Freight News, Sea

Brittany Ferries plots recovery after worst year in decades

[ March 19, 2021   //   ]

Freight fared relatively well at Brittany Ferries in what was otherwise some of the most disappointing figures in its history it said following its annual general meeting in St Pol de Leon, France on 19 March. In a year dominated by the Covid crisis and amid on-going Brexit concerns, freight was down 20% while 2020 passenger numbers fell to less than a third of normal levels.

Despite a dreadful 2020, the company has embarked on a “robust” five-year recovery plan to bridge the immediate crisis and prepare for a return to normal service.

With ongoing support from banks and the French government – Brittany Ferries says it can therefore look beyond the current storm with optimism.

Brittany Ferries largely returned to its roots as a freight-only operation towards the end of last year. in total it carried 160,377 units in 2020 compared with the previous year’s tally of 201,554. Market distortions were caused by stockpiling at the end of the Brexit transition period and amid concerns about new border controls and import/export processes.
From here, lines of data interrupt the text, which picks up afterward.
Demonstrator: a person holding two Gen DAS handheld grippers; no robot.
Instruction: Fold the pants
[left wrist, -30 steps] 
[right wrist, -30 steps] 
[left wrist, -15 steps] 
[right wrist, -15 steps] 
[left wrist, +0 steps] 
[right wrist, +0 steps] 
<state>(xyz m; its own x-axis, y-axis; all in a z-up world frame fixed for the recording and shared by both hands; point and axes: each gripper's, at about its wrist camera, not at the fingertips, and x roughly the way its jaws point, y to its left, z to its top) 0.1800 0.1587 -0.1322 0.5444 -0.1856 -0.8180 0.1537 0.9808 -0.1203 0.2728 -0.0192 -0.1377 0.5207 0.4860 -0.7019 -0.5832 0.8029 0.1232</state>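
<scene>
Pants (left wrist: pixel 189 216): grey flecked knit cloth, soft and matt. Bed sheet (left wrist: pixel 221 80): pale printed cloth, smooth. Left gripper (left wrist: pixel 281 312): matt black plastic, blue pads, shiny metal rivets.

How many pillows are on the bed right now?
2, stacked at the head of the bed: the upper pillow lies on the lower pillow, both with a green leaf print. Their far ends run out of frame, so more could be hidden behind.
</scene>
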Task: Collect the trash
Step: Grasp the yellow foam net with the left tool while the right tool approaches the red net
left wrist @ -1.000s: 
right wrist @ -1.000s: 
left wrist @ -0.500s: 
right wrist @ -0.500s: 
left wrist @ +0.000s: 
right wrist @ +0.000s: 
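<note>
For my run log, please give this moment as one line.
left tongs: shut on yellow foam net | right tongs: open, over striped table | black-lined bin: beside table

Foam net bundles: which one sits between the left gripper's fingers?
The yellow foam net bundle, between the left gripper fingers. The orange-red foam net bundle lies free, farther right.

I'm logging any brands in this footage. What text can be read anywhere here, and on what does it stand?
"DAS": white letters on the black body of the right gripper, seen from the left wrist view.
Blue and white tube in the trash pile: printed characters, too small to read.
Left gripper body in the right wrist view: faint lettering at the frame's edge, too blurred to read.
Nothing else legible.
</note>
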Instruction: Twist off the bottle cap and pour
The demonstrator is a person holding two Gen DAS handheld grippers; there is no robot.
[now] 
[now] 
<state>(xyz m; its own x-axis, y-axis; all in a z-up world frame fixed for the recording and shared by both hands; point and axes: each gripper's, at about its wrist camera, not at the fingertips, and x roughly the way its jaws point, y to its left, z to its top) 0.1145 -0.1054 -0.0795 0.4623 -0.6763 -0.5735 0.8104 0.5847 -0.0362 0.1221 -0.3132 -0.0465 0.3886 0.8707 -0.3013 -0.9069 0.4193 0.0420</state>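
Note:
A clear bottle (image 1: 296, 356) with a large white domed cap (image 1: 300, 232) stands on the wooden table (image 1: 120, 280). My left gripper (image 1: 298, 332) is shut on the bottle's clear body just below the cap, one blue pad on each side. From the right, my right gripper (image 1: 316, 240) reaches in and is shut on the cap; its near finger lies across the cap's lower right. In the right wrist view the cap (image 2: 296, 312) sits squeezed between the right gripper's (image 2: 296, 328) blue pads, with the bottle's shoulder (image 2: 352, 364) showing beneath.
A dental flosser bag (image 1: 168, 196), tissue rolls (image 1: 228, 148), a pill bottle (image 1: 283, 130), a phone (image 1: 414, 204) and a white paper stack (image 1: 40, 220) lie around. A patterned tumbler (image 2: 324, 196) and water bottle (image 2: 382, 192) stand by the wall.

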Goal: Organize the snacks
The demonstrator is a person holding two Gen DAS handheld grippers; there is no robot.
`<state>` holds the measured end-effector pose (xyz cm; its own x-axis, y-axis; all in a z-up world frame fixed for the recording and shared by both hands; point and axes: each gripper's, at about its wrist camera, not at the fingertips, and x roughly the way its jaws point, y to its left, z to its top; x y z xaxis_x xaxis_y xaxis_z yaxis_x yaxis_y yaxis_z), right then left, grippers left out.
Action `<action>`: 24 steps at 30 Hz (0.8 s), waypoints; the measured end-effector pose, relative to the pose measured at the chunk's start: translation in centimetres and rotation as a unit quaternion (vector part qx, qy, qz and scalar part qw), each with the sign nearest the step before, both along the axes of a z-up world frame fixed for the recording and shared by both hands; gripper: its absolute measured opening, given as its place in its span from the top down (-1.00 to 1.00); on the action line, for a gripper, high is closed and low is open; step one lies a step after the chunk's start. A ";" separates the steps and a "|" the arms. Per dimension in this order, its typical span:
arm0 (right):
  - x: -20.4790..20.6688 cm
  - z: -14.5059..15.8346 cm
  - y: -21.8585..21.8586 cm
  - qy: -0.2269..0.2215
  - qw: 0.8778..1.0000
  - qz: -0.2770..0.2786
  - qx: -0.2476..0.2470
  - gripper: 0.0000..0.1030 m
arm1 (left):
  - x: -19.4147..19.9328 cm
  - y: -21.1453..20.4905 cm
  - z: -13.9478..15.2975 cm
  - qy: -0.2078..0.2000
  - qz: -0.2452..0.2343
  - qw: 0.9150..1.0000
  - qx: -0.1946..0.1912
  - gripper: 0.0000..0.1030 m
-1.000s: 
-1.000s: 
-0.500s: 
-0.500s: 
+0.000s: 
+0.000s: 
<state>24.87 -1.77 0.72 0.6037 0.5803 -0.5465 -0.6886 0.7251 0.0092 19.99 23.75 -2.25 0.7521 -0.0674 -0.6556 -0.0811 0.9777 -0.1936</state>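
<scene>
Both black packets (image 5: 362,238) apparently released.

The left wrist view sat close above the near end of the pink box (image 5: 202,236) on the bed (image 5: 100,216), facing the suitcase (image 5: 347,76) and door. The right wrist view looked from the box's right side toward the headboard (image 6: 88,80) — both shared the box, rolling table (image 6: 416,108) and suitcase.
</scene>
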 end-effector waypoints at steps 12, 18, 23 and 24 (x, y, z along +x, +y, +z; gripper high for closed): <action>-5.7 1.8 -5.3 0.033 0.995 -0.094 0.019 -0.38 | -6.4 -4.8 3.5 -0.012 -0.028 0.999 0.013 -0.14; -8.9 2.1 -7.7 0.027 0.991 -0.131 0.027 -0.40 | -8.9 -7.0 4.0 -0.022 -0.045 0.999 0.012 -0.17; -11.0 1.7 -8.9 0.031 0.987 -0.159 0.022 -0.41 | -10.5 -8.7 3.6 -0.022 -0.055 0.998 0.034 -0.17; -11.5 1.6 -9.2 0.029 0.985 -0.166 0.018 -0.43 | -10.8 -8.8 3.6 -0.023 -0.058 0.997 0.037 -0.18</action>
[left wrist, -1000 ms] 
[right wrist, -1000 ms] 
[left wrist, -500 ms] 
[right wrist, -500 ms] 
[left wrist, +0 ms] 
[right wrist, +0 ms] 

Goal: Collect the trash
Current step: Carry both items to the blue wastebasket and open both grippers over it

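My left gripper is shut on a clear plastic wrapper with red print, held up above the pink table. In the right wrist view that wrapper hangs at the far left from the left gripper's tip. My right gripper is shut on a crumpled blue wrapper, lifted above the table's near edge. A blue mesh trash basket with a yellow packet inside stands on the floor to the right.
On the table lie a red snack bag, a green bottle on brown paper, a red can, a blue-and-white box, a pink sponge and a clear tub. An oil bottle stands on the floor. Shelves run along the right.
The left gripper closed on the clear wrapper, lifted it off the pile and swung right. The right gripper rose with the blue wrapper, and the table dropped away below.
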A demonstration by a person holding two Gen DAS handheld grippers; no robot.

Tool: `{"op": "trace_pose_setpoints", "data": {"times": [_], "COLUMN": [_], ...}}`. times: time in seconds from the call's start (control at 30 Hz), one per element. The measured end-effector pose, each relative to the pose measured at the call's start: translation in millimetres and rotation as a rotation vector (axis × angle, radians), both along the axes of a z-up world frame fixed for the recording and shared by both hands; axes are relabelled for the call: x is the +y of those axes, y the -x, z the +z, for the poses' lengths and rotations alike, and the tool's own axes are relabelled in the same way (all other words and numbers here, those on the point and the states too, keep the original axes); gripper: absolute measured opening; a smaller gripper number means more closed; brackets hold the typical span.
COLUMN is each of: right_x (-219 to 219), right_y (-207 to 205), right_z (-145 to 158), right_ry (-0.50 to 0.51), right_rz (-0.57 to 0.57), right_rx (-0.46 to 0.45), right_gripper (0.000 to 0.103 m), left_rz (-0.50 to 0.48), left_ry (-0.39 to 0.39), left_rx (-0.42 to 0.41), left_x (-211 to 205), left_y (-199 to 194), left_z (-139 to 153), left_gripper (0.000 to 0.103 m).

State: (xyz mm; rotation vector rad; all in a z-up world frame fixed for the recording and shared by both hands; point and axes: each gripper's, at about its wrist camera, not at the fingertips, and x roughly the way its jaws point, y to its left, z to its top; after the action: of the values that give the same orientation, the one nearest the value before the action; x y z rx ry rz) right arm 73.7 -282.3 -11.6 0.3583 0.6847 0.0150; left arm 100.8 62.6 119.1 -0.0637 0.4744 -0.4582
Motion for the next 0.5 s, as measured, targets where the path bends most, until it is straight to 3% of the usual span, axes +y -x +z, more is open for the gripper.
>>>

The Covid crisis also impacted freight volumes, albeit not as significantly as it did for passenger traffic.

In an otherwise miserable year, notable highlights included winning the third in a series of Brexit-related ferry contracts with the UK. This guaranteed DfT space aboard vessels to ensure the supply of essential goods like medicines in the event of potential chaos at short-sea ports on the Channel. As well as supporting routes like Le Havre to Portsmouth, these contracts reinforced the strategic significance of Brittany Ferries’ route network to national governments, as well as to local regions.

Thanks to the flexibility of its fleet the company was also able to open direct routes connecting Ireland with France, thus avoiding the need to transport goods via the UK land-bridge.

The “ferroutage” multimodal project also progressed, reflecting a wider trend in the ferry sector to link ferry services with European rail routes. Work began on the SNCF rail network which will allow freight to be carried by train between Bayonne and Cherbourg.

Freighter MV Cotentin made a welcome return to the fleet, in preparation for the project launch in 2022. She adds capacity to the route network and started operations by supporting DfT contracts in early 2021.

In December 2020, the company welcomed its new ship Galicia to the fleet. This greener super-ferry, part of investment made before the Covid crisis struck, operates two weekly rotations between the UK and Spain and one from Cherbourg to Portsmouth.

Two further E-Flexer class vessels will join the fleet in 2022 and 2023, powered by liquefied natural gas (LNG) and the infrastructure to support LNG bunkering will begin construction in Bilbao this year in preparation for their arrival.